-
-
Notifications
You must be signed in to change notification settings - Fork 43
Open
Labels
Description
Describe the bug
While 開會 is correctly parsed as hoi1wui2, derivative phrases like "開過幾多次會" or "開番個會" do not retain the wui2 tonal change
Similar for '捱咗好多晚夜'.
This is not the case for 排隊
To reproduce
>>> pycantonese.characters_to_jyutping('一陣記得要開會')
[('一陣', 'jat1zan2'), ('記得', 'gei3dak1'), ('要', 'jiu3'), ('開會', 'hoi1wui2')]
>>> pycantonese.characters_to_jyutping('一陣開番個會先')
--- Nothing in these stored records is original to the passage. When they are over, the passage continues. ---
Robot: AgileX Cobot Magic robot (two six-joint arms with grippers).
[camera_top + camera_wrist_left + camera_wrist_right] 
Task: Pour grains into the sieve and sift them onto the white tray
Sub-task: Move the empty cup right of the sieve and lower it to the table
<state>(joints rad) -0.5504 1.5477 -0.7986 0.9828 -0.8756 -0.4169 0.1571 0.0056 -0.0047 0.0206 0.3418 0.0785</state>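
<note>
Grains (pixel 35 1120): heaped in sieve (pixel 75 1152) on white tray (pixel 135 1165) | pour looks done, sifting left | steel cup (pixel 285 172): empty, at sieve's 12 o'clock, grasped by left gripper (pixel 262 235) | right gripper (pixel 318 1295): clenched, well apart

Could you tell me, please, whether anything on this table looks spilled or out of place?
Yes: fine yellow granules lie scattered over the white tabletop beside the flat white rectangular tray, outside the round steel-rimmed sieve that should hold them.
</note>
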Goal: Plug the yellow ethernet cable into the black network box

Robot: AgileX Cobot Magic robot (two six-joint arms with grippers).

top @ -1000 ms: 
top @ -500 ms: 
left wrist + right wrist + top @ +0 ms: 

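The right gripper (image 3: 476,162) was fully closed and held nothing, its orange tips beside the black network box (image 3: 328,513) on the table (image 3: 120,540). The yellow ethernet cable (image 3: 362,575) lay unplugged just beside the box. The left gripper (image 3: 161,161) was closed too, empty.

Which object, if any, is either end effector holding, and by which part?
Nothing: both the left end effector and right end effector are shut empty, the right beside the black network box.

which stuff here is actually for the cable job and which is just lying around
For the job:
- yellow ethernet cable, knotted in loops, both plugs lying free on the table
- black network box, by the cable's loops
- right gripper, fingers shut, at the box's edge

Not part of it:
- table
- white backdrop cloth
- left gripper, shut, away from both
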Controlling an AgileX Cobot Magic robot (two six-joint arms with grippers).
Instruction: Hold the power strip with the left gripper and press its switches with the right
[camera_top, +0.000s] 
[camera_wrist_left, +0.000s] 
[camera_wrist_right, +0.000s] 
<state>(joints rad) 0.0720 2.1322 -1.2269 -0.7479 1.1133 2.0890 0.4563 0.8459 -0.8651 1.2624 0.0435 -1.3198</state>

[('一陣', 'jat1zan2'), ('開', 'hoi1'), ('番', 'faan1'), ('個', 'go3'), ('會', 'wui5'), ('先', 'sin1')]
>>> pycantonese.characters_to_jyutping('禁耐以嚟開過幾多次會?')
[('禁', 'gam3'), ('耐', 'noi6'), ('以嚟', 'ji5lai4'), ('開', 'hoi1'), ('過', 'gwo3'), ('幾多', 'gei2do1'), ('次', 'ci3'), ('會', 'wui5'), ('?', None)]
>>> pycantonese.characters_to_jyutping('捱咗好多晚夜')
[('捱', 'ngaai4'), ('咗', 'zo2'), ('好多', 'hou2do1'), ('晚', 'maan5'), ('夜', 'je6')]
>>> pycantonese.characters_to_jyutping('排十次隊都值呀')
[('排', 'paai4'), ('十', 'sap6'), ('次', 'ci3'), ('隊', 'deoi2'), ('都', 'dou1'), ('值', 'zik6'), ('呀', 'aa4')]
Expected behavior
It is impossible to include all of '開咗一次會', '開咗兩次會', '捱咗三晚夜', '捱咗四晚夜' etc so I guess we'll need ('會', 'wui2') and ('夜', 'je2') too?
Screenshots
If applicable, add screenshots to help explain your problem.
System (please complete the following information):
System: Ubuntu 22.04.5 LTS
Output from pip list:
certifi 2025.10.5
charset-normalizer 3.4.3
idna 3.10
pip 22.0.2
pycantonese 3.4.0
pylangacq 0.16.2
python-dateutil 2.9.0.post0
requests 2.32.5
setuptools 59.6.0
six 1.17.0
tabulate 0.9.0
urllib3 2.5.0
wcwidth 0.2.14
wordseg 0.0.2
Additional context
Add any other context about the problem here.